In the late 1890s and early 20th century as child psychology and pediatrics became their own intellectual disciplines, there was an increased fear of the psychological and physical damage of masturbation for boys — often linked with homosexuality — and children’s clothes reflected this. Suggested sartorial modifications for boys included low, loose crotches with no pockets so as to remove “temptation” and curtail permanent sexual deviancy. Somewhat ironically, it was around this same time that bifurcated garments like “creepers” and “rompers” for very young childrenĀ  — boys and girls — gained acceptability due to physicians and child development “experts” who encouraged more physical activity for youngsters than in previous generations. But Paoletti drives home the point that it has been an unsteady and inconsistent movement towards gender-neutral baby clothing, a matter that is far from settled, still.

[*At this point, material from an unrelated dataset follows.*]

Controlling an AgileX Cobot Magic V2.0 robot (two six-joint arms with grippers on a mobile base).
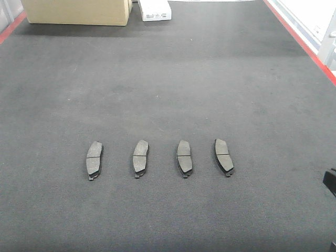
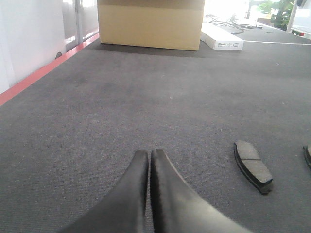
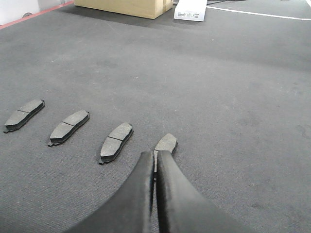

The last chapter, “Gendered and Neutral Clothing since 1985” was especially interesting — and depressing — for me. Paoletti points out that after a leap in gender-neutral children’s clothes in the ’70s, promoted by parents who grew up in the sexual revolution of the ’60s, the mid-1990s hearkened even more gender-specific clothing than the stereotypical gender-rigid 1950s! Over the course of the 20th century — and accelerating in the latter half — the very definition of gender neutral items shrank as once-neutral sartorial elements like lace, velvet, and flowers were reassigned as “feminine.” ’60s feminists fought to wear pants (again — see my post on Women, Pants & Politics for a longer history of this battle) and men fought to grow their hair long, confronting previous generational stereotypes of what gender roles were and how they were or were not reflected in dress. Paoletti posits that the popularity of unisex baby styles in the ’70s resulted from Baby Boomer parents who rejected the 1950s sexism; younger parents in the mid-1980s (when there was a boom in gender-specific diapers, headbands, barrettes, etc.) were younger when they had been exposed to unisex styles and found it more threatening, therefore viewing it more negatively. Since the ’80s, cheaper and more effective prenatal testing technology has made it possible for expecting parents to determine the sex of their unborn child ever-earlier and give advance notice to present-buying relatives and friends, and a crop of gender-specific child advice literature appeared. Also since the ’80s, corporations who produce children’s clothing and toys have realized that they can double their sales by making fewer gender-neutral items, so households with multiple children might feel pressure to buy boy and girl-specific products instead of sharing or receiving hand-me-downs from the “wrong” (opposite) sexed child.

Throughout the book Paoletti takes care to point out how children have little-to-no agency, that sexual roles and clothes have been and continue to be imposed upon children by adults who reject or embrace ideas imposed upon them during their own childhoods. The colors pinks and blue, whose gender connotations — so solid in our 21st century minds — are not only recent inventions (having only been linked with boys and girls within the past 100 years), but have actually reversed their boy and girl associations (pink, a derivative of “virile” red, used to be favored in boys’ clothes, Virgin Mary blue with girls). Very occasionally Paoletti gets bogged down with wordy lists of age ranges and the associated clothes changes that could perhaps be more succinctly framed in a table, but these are few and far between. In this relatively slim volume (139 pages plus Bibliography and Index), Ms. Paoletti has managed to cram a wealth of information in a relatively fluid narrative that scholars will undoubtedly quote and casual readers will enjoy as an engrossing cultural history of parenthood, as well as childhood.